**Directions for this task:** The records below hold a stretch from the line with "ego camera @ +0" through the line with "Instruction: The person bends"; return exactly those lines, ends included, and nothing more.

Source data
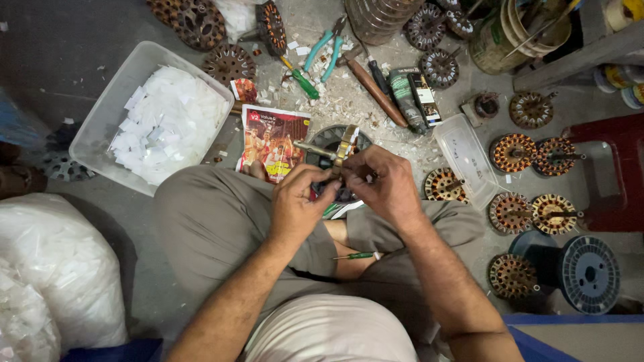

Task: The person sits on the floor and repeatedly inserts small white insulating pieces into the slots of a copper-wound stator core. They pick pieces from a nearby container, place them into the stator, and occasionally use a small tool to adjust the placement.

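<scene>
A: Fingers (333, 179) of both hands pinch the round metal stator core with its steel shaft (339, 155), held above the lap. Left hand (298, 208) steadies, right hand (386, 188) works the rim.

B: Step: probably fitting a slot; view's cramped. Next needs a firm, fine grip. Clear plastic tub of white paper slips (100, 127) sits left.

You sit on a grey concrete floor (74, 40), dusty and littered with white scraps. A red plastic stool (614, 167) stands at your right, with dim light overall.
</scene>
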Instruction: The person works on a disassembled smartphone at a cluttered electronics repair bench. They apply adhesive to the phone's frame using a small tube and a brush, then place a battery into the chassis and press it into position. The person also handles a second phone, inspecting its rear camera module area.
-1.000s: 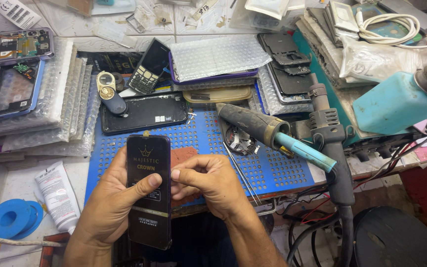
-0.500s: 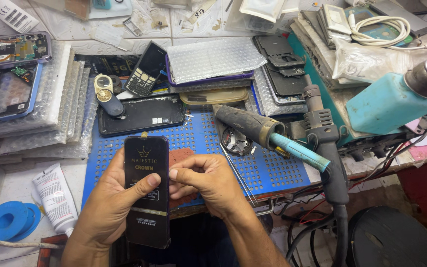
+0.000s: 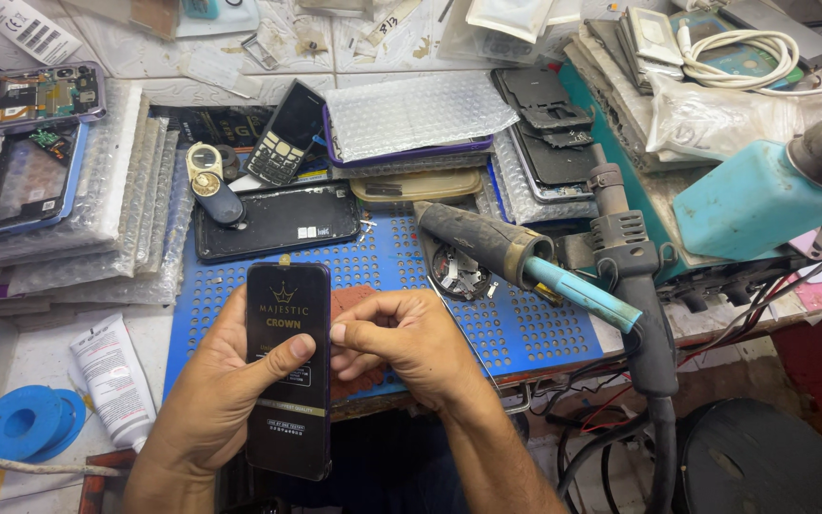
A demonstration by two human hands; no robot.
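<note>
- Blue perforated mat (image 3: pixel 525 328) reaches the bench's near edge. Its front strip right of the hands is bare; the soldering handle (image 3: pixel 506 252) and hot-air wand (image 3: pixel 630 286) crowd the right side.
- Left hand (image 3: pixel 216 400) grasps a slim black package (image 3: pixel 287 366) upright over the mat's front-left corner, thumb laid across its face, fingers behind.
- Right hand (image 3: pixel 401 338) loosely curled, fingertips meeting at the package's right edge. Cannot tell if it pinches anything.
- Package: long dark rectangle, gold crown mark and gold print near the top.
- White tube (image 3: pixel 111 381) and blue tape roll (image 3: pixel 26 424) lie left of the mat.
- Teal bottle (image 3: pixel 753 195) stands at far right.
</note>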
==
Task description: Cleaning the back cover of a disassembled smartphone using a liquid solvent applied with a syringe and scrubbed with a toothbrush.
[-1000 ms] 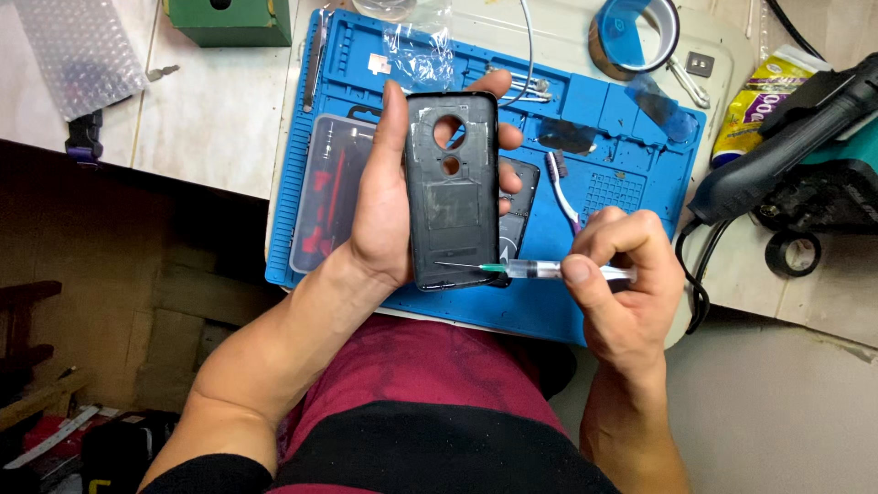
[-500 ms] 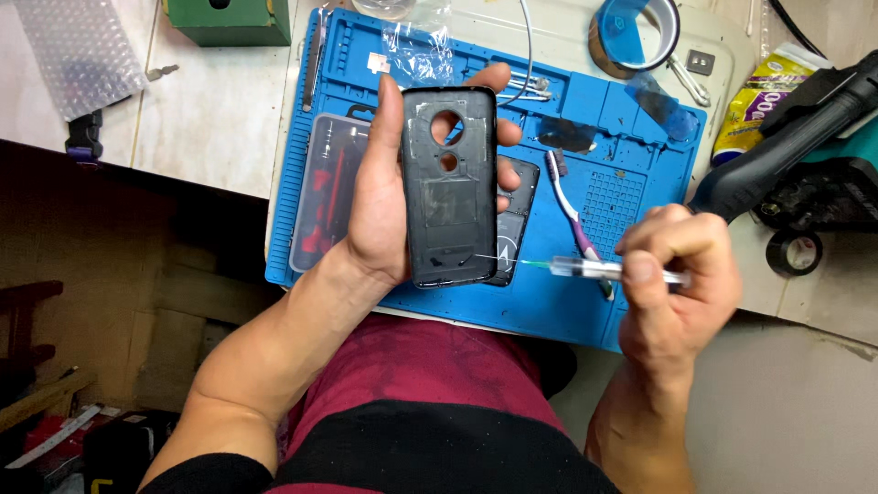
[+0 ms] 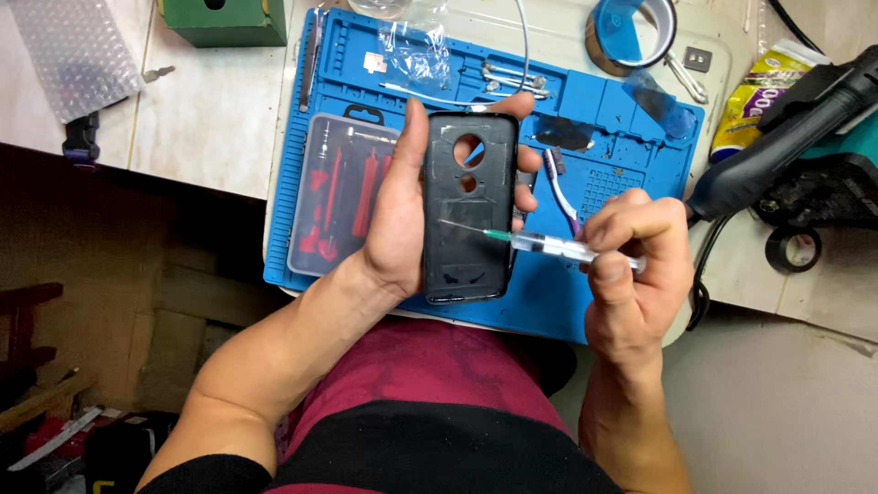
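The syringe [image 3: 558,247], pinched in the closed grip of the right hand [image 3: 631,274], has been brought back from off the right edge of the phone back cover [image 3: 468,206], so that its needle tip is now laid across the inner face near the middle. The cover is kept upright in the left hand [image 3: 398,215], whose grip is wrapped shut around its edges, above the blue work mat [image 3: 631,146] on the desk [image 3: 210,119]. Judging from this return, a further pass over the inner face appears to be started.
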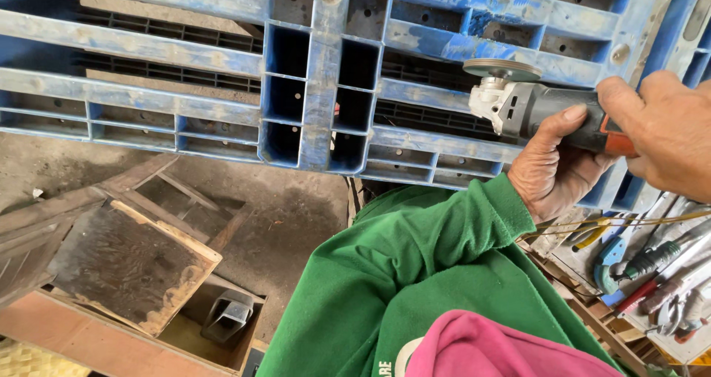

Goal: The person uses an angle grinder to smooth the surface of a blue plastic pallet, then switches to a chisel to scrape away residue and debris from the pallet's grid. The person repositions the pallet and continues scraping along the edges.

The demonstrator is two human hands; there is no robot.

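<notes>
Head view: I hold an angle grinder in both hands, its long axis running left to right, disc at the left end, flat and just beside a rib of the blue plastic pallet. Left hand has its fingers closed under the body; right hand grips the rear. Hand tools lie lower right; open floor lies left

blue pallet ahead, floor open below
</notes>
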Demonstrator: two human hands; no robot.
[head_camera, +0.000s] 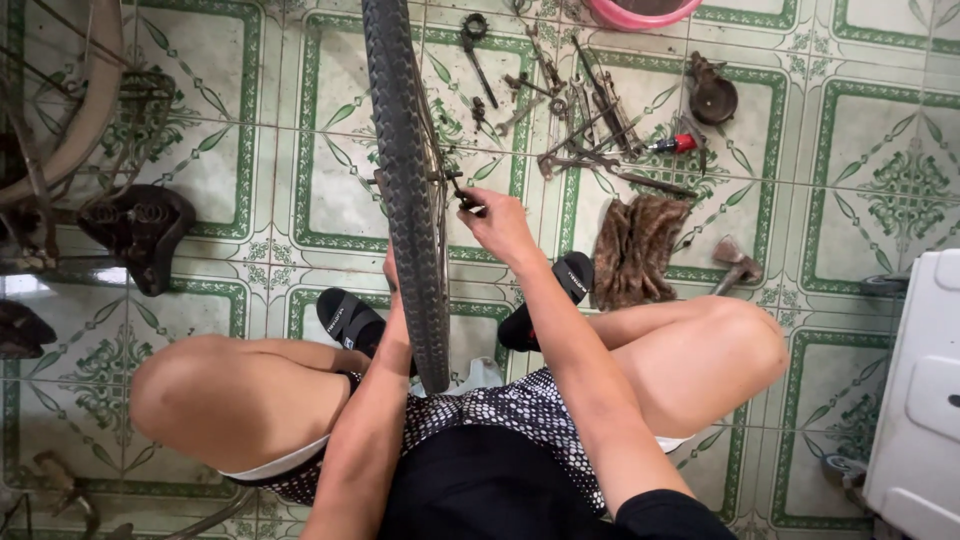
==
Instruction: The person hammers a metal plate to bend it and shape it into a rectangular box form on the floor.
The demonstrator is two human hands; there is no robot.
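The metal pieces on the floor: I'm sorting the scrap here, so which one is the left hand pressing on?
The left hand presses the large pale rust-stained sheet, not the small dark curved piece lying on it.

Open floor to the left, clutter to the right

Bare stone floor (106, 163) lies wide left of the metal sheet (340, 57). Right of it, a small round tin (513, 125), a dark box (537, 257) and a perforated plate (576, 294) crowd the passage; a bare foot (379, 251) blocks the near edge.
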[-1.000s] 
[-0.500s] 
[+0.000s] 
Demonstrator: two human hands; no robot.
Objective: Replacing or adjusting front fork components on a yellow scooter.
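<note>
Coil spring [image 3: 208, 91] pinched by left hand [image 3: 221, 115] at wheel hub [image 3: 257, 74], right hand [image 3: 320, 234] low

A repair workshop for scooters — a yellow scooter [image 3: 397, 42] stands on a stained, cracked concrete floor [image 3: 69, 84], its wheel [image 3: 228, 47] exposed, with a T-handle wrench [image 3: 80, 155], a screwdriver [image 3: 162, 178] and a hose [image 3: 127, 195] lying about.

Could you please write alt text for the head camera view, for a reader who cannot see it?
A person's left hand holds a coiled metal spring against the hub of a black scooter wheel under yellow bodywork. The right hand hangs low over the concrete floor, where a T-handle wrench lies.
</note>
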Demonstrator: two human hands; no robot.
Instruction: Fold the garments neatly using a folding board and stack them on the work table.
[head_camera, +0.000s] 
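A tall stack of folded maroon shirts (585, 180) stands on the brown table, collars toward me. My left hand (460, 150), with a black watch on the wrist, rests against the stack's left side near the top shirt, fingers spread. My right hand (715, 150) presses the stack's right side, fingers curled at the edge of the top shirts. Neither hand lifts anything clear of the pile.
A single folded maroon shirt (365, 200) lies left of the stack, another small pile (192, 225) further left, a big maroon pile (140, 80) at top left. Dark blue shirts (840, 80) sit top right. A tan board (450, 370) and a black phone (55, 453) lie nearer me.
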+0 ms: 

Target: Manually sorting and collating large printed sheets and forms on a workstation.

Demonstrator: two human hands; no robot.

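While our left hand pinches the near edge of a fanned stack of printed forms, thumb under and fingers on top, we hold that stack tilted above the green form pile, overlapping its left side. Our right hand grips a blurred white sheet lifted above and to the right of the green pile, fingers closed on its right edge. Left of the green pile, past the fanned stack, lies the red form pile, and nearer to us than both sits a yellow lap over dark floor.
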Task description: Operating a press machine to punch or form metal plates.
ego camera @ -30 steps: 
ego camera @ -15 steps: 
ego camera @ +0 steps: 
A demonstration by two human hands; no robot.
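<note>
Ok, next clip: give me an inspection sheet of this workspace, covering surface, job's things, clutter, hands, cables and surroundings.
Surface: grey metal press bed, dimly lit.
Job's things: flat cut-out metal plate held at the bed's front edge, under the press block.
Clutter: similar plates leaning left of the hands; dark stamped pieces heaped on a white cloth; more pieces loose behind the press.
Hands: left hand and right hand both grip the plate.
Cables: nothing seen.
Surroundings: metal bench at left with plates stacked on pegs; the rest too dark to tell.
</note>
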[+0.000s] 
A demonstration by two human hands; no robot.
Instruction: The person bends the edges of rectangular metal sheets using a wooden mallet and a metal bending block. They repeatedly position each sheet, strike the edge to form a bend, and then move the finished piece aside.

**Answer box:**
ego camera @ +0 steps: 
A demonstration by two human hands; no robot.
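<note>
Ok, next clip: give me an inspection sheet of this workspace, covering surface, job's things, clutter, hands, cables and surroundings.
Surface: grey metal press bed, dimly lit.
Job's things: flat cut-out metal plate held at the bed's front edge, under the press block.
Clutter: similar plates leaning left of the hands; dark stamped pieces heaped on a white cloth; more pieces loose behind the press.
Hands: left hand and right hand both grip the plate.
Cables: nothing seen.
Surroundings: metal bench at left with plates stacked on pegs; the rest too dark to tell.
</note>
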[+0.000s] 
A demonstration by two human hands; no robot.
Instruction: The person bends the edges of rectangular metal sheets using a wooden mallet and a metal bending block. They repeatedly position each sheet, strike the edge to form a bend, and then move the finished piece aside.

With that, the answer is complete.